▶ PROBLEM DETAILS
Every line in the entries where "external" is found should be copied.

──────── DATASET RECORDS ────────

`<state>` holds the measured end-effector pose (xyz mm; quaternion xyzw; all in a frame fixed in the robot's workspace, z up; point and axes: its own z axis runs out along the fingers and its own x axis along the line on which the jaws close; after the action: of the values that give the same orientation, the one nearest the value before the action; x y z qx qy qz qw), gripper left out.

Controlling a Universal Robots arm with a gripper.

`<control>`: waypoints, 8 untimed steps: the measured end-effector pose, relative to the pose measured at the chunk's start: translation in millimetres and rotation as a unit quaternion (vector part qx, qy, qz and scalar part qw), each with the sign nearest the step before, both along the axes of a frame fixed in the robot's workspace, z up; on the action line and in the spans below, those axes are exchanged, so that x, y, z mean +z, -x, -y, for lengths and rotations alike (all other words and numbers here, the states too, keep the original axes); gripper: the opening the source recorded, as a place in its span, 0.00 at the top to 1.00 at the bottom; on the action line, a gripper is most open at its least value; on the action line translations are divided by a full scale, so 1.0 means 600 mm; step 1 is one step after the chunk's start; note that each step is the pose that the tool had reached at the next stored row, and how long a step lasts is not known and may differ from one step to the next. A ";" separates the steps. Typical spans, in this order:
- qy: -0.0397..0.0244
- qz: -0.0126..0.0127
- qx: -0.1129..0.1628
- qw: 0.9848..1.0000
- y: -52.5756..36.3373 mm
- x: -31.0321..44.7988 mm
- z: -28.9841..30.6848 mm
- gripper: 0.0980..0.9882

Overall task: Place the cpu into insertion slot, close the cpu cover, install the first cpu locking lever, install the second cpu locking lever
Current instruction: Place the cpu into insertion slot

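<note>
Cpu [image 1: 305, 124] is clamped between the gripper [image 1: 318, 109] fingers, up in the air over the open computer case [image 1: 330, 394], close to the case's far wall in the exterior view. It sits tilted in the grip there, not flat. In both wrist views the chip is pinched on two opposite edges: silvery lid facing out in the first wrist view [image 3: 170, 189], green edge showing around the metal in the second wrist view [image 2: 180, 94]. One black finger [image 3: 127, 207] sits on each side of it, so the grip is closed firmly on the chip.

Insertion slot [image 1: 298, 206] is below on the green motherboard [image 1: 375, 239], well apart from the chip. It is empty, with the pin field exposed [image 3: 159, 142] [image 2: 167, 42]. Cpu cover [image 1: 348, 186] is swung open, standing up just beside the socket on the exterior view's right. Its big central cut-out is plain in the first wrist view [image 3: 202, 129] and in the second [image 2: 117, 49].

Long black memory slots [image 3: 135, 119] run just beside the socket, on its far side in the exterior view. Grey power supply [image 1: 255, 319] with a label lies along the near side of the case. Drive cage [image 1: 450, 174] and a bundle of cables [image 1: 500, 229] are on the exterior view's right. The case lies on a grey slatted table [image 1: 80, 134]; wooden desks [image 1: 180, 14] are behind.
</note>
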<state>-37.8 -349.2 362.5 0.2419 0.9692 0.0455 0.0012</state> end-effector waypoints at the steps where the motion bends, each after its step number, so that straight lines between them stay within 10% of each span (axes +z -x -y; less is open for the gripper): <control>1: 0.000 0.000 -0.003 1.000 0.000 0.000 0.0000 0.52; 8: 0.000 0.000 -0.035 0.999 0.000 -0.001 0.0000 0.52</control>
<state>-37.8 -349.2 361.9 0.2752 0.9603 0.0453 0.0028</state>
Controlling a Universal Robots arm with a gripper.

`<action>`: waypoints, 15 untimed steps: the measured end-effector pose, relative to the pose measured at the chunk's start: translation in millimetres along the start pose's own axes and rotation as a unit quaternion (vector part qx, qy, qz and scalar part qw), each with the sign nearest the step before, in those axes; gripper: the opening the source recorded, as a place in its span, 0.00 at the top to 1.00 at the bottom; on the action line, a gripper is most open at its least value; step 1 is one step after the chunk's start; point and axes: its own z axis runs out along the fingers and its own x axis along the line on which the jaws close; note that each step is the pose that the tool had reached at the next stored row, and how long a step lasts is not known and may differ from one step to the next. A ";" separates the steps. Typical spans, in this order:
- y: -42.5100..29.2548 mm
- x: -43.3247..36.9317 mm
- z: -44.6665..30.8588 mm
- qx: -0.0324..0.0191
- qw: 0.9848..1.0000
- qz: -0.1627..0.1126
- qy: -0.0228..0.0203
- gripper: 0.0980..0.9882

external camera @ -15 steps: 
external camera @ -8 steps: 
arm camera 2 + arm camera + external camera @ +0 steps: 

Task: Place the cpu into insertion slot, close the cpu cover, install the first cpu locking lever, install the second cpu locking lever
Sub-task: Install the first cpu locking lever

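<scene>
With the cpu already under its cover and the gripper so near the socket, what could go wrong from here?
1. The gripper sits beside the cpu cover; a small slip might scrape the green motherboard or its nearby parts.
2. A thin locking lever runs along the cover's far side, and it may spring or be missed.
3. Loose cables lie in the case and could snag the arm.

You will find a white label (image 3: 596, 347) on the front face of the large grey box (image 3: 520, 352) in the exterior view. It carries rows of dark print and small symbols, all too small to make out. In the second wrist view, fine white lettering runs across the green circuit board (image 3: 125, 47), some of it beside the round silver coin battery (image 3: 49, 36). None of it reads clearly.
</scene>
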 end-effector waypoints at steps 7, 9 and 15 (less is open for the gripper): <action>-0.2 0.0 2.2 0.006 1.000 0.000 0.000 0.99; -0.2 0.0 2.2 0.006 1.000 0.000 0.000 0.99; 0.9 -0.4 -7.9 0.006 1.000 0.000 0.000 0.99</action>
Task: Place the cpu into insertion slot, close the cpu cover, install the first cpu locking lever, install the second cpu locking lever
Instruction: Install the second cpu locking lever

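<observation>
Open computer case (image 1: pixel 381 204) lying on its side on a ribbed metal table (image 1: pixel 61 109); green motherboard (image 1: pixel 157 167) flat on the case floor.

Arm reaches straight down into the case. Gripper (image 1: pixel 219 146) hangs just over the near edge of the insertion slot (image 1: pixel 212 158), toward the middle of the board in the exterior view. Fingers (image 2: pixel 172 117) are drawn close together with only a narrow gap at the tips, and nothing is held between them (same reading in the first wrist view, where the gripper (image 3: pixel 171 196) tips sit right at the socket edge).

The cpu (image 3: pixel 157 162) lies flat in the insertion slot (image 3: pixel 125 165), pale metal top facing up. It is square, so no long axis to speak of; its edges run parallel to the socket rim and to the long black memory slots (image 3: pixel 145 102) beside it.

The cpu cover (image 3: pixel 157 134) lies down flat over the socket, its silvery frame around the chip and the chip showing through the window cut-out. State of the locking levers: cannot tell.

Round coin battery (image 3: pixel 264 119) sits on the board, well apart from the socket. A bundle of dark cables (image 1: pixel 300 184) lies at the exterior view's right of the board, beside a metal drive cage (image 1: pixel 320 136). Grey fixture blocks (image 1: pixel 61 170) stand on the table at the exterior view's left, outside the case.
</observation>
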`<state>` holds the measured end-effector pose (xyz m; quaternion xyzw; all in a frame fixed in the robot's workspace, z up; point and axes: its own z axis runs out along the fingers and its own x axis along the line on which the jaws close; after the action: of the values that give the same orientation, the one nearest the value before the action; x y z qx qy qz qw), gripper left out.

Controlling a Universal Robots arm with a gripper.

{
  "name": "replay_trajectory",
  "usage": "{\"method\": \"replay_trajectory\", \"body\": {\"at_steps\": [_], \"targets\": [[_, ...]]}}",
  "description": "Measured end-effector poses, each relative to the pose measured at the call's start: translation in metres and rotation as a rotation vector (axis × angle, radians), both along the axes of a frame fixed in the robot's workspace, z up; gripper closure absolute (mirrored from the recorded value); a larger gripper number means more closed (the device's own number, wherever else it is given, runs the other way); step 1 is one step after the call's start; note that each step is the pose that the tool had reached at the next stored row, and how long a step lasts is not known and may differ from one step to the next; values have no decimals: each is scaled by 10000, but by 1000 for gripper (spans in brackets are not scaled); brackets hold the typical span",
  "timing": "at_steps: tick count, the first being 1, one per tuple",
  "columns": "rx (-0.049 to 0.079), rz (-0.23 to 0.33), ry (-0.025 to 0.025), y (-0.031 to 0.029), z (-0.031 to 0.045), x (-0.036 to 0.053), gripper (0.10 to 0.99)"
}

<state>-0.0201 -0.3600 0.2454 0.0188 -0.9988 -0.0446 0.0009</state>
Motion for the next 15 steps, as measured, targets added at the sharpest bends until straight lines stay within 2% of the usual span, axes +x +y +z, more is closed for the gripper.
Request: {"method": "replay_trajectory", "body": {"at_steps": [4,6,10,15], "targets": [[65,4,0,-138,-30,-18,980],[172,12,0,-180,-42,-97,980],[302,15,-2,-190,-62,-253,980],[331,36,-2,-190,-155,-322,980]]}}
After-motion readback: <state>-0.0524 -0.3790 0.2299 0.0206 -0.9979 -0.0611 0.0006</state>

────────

▶ SOLUTION BELOW
external camera @ -15 steps: 
external camera @ -8 steps: 
arm camera 2 + arm camera + external camera @ +0 steps: 

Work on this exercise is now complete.